Here’s a table summarizing the comparison between different Llama models against various benchmarks: (for more details read here)
Base pretrained models
| Category | Benchmark | Llama 3 8B | Llama 2 7B | Llama 2 13B | Llama 3 70B | Llama 2 70B |
|---|---|---|---|---|---|---|
| General | MMLU (5-shot) | 66.6 | 45.7 | 53.8 | 79.5 | 69.7 |
| AGIEval English (3-5 shot) | 45.9 | 28.8 | 38.7 | 63 | 54.8 | |
| CommonSenseQA (7-shot) | 72.6 | 57.6 | 67.6 | 83.8 | 78.7 | |
| Winogrande (5-shot) | 76.1 | 73.3 | 75.4 | 83.1 | 81.8 | |
| BIG-Bench Hard (3-shot, CoT) | 61.1 | 38.1 | 47 | 81.3 | 65.7 | |
| ARC-Challenge (25-shot) | 78.6 | 53.7 | 67.6 | 93 | 85.3 | |
| Knowledge reasoning | TriviaQA-Wiki (5-shot) | 78.5 | 72.1 | 79.6 | 89.7 | 87.5 |
| Reading comprehension | SQuAD (1-shot) | 76.4 | 72.2 | 72.1 | 85.6 | 82.6 |
| QuAC (1-shot, F1) | 44.4 | 39.6 | 44.9 | 51.1 | 49.4 | |
| BoolQ (0-shot) | 75.7 | 65.5 | 66.9 | 79 | 73.1 | |
| DROP (3-shot, F1) | 58.4 | 37.9 | 49.8 | 79.7 | 70.2 |
Instruction tuned models
| Benchmark | Llama 3 8B | Llama 2 7B | Llama 2 13B | Llama 3 70B | Llama 2 70B |
|---|---|---|---|---|---|
| MMLU (5-shot) | 68.4 | 34.1 | 47.8 | 82 | 52.9 |
| GPQA (0-shot) | 34.2 | 21.7 | 22.3 | 39.5 | 21 |
| HumanEval (0-shot) | 62.2 | 7.9 | 14 | 81.7 | 25.6 |
| GSM-8K (8-shot, CoT) | 79.6 | 25.7 | 77.4 | 93 | 57.5 |
| MATH (4-shot, CoT) | 30 | 3.8 | 6.7 | 50.4 | 11.6 |
Benchmarks and Metrics Glossary
- MMLU (Massive Multitask Language Understanding): A benchmark designed to measure a model's performance across a wide range of tasks, focusing on its ability to handle diverse and complex language tasks.

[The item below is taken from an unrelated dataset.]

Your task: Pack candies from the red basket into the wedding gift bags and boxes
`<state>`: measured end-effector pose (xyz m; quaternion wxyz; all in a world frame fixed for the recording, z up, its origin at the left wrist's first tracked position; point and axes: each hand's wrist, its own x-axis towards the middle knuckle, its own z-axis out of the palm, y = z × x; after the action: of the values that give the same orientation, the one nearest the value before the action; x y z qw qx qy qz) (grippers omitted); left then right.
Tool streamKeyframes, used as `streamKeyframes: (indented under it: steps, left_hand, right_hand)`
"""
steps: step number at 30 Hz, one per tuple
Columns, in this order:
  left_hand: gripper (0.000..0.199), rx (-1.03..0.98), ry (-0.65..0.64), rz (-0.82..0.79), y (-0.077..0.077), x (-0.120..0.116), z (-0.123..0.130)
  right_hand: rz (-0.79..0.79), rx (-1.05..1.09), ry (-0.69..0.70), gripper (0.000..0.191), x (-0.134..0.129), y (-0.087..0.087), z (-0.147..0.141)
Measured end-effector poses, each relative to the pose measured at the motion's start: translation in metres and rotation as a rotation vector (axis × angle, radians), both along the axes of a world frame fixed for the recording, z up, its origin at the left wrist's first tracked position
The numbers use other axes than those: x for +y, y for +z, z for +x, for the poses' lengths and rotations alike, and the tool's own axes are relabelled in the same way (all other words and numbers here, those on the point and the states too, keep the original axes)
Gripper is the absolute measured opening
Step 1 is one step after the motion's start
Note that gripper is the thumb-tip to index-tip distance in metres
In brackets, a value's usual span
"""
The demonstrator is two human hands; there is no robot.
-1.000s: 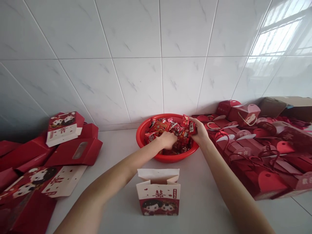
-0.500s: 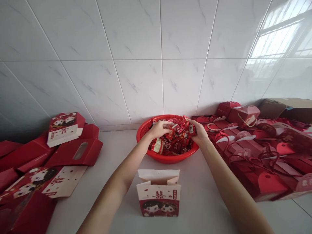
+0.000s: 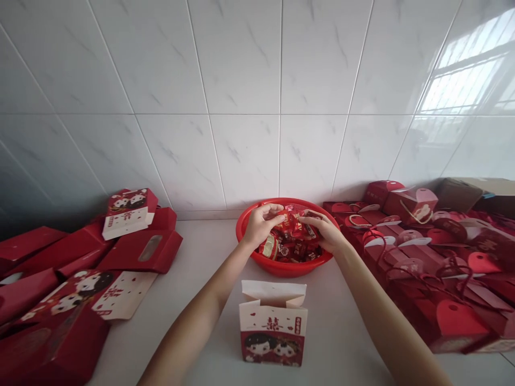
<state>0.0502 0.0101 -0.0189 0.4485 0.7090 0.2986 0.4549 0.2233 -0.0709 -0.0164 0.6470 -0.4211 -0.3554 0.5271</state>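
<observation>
A red plastic basket [image 3: 290, 269] full of wrapped candies [image 3: 296, 250] stands against the wall. Over its left side my left hand [image 3: 259, 226] pinches a red-wrapped candy [image 3: 285, 221] between thumb and fingers. From the right, my right hand [image 3: 326, 235] is closed around red-wrapped candies [image 3: 310, 230], its fingertips close to those of the left. How many it holds I cannot tell. In front of the basket an upright paper gift box [image 3: 273, 338], cream and red with two cartoon figures, has its top open; its inside is mostly hidden.
Flattened or folded red gift boxes [image 3: 140, 251] are heaped on the left of the white counter [image 3: 201, 238]. Many red boxes with cord handles [image 3: 418, 257] crowd the right side. Behind them is a brown cardboard box [image 3: 458, 193]. A tiled wall [image 3: 245, 155] rises at the back.
Both hands have drawn closer together over the basket. My left fingers have lifted a red candy toward the right hand's candies. The whole view has shifted slightly.
</observation>
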Motion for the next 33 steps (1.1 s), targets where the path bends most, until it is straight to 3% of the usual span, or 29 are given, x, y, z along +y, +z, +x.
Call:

- MMLU-Pro (CoT) (Massive Multitask Language Understanding - Chain of Thought): A variant of MMLU where the model is expected to generate reasoning chains (step-by-step explanations) for solving tasks.
- AGIEval: A benchmark designed to measure a model's performance on English language tasks.
- CommonSenseQA: A benchmark that tests a model's ability to answer questions requiring common sense reasoning.
- Winogrande: A commonsense reasoning benchmark focusing on resolving ambiguity in sentences.
- BIG-Bench (Beyond the Imitation Game Benchmark): A comprehensive benchmark covering a wide array of language tasks. The "Hard" subset focuses on more challenging tasks.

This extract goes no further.